### Directions:
Using the data below, show every line where the word "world" occurs.

### Data extract:

Start of Block

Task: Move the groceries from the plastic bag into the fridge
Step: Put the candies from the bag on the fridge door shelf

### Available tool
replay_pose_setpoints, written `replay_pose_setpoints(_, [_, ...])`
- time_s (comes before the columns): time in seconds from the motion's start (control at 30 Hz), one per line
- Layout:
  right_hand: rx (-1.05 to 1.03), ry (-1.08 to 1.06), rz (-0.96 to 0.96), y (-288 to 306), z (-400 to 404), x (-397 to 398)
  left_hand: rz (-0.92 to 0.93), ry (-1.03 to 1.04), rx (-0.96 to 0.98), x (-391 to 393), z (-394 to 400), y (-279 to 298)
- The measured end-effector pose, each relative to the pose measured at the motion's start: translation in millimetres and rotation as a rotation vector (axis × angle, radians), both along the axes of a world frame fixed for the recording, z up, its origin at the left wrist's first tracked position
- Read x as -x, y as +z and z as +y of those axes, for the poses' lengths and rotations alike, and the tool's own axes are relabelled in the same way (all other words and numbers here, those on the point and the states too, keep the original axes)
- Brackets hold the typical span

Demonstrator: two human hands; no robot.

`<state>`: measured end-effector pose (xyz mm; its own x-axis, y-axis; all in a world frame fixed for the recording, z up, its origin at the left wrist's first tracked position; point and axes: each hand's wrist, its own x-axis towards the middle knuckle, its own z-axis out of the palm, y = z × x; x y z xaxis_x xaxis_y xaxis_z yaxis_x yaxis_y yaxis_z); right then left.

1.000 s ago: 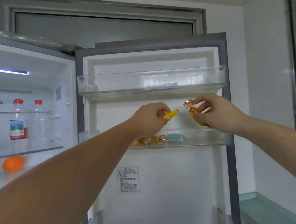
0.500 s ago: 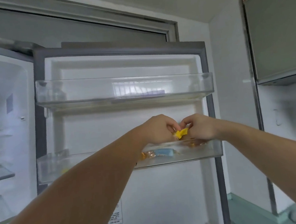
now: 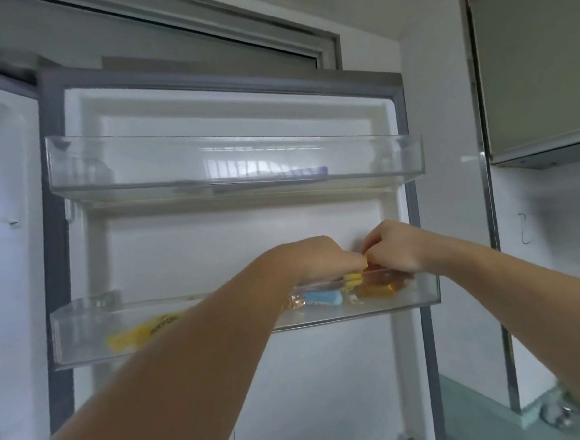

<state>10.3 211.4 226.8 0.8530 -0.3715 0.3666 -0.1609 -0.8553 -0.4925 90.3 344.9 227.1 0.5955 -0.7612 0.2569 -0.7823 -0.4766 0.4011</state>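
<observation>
My left hand (image 3: 322, 258) and my right hand (image 3: 395, 246) meet knuckle to knuckle over the right end of the middle door bin (image 3: 83, 332) of the open fridge door. The left hand's curled fingers pinch a small yellow candy (image 3: 352, 279) that dips below the bin's rim. Under the right hand's curled fingers an orange wrapped candy (image 3: 377, 287) reaches down into the bin; the fingertips are hidden. A blue wrapped candy (image 3: 323, 298), a gold wrapped candy (image 3: 292, 302) and a yellow packet (image 3: 142, 331) lie in the bin. No plastic bag is in view.
A clear upper door bin (image 3: 236, 161) hangs above the hands. The lit fridge interior (image 3: 5, 239) is at the left edge. A wall cabinet (image 3: 538, 65) hangs at the upper right, and a greenish counter (image 3: 483, 409) lies at the lower right.
The view has swung right and closer to the door. Both hands came together and sank to the middle bin's rim. The orange candy went from held up in the air to down inside the bin.
</observation>
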Motion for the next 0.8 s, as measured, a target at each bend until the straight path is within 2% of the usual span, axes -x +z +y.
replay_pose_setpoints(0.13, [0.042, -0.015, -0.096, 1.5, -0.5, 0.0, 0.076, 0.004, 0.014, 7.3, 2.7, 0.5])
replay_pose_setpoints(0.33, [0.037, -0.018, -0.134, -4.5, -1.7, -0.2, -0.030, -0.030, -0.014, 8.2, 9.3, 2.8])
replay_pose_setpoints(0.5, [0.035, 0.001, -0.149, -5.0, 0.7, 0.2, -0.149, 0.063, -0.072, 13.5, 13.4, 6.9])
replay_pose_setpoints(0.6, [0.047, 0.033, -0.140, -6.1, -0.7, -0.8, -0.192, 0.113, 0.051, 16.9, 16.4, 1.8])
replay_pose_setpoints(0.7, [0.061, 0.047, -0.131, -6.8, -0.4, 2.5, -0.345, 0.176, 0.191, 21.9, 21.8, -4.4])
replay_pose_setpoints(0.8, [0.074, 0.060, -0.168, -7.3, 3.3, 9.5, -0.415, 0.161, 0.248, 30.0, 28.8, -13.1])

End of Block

### Written solution:
- The measured end-effector pose, each relative to the pose measured at the motion's start: translation in millimetres and rotation as a rotation vector (axis × angle, radians), both along the axes of a world frame fixed for the recording, z up, its origin at the left wrist's first tracked position
`<state>`: measured end-effector pose (xyz mm; its own x-axis, y-axis; all in a world frame fixed for the recording, z up, its origin at the left wrist's first tracked position; point and axes: each hand's wrist, its own x-axis towards the middle knuckle, its own z-axis out of the palm, y = z × x; x y z xaxis_x xaxis_y xaxis_z yaxis_x yaxis_y yaxis_z); right then left.

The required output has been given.